Shannon Falls, August 2012

Friday, September 4, 2009

Our Greatest Gift

As I was putting our son to bed tonight, I was nearly moved to tears looking at Hayden. David and I enjoy our baby boy so very much and can't wait to experience all of life with him. Every day I see students whose parents either never wanted them or who find their children a mere inconvenience. My heart breaks for these kids. They act out in order to gain some sort of attention--usually it's negative, but someone is still focused on them for that amount of time.

I will never understand why people have babies when they either aren't ready or don't even desire them. So many couples crave being able to hold their own child and are unable, while others have children they do not want. I'm not saying this is the case for all of my students, but more often than not this year I've been told that "so-and-so's" mom repeatedly tells her she doesn't want her or his folks don't care what's going on in his life and we'll never see them. I witnessed an exchange between my principal and a sweet young boy that broke my heart today. Unfortunately, I can't give details because anyone can read this, but I will say that watching my students makes me realize how much responsibility I do have and how badly I do not want to mess up raising my son. I am so grateful to have a husband who desires to raise our children in a Godly home.
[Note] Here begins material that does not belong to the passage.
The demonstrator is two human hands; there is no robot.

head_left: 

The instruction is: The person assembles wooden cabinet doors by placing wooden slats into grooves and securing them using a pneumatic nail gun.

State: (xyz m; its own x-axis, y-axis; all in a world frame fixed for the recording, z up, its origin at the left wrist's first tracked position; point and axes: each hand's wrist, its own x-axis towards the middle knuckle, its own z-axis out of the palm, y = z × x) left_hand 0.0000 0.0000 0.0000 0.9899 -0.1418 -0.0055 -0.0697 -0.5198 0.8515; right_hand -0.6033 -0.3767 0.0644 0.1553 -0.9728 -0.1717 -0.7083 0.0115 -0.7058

I also do not have to parent alone!

Every night before bed I tell Hayden I love him and how special he is. Every night. I do tell my students I love them (especially when I'm the most frustrated) because I want them to know that no matter what I do care for them. Some of them never hear positive words; how tragic to be constantly belittled and to know you are not wanted. If a student feels safe in my room and if he/she hears encouragement only for 55 minutes a day, then at least I've given him/her that. How great a gift to be able to bear and raise children (even if they're not your biological children--adoption is an amazing gift as well); I only wish we all felt the same way.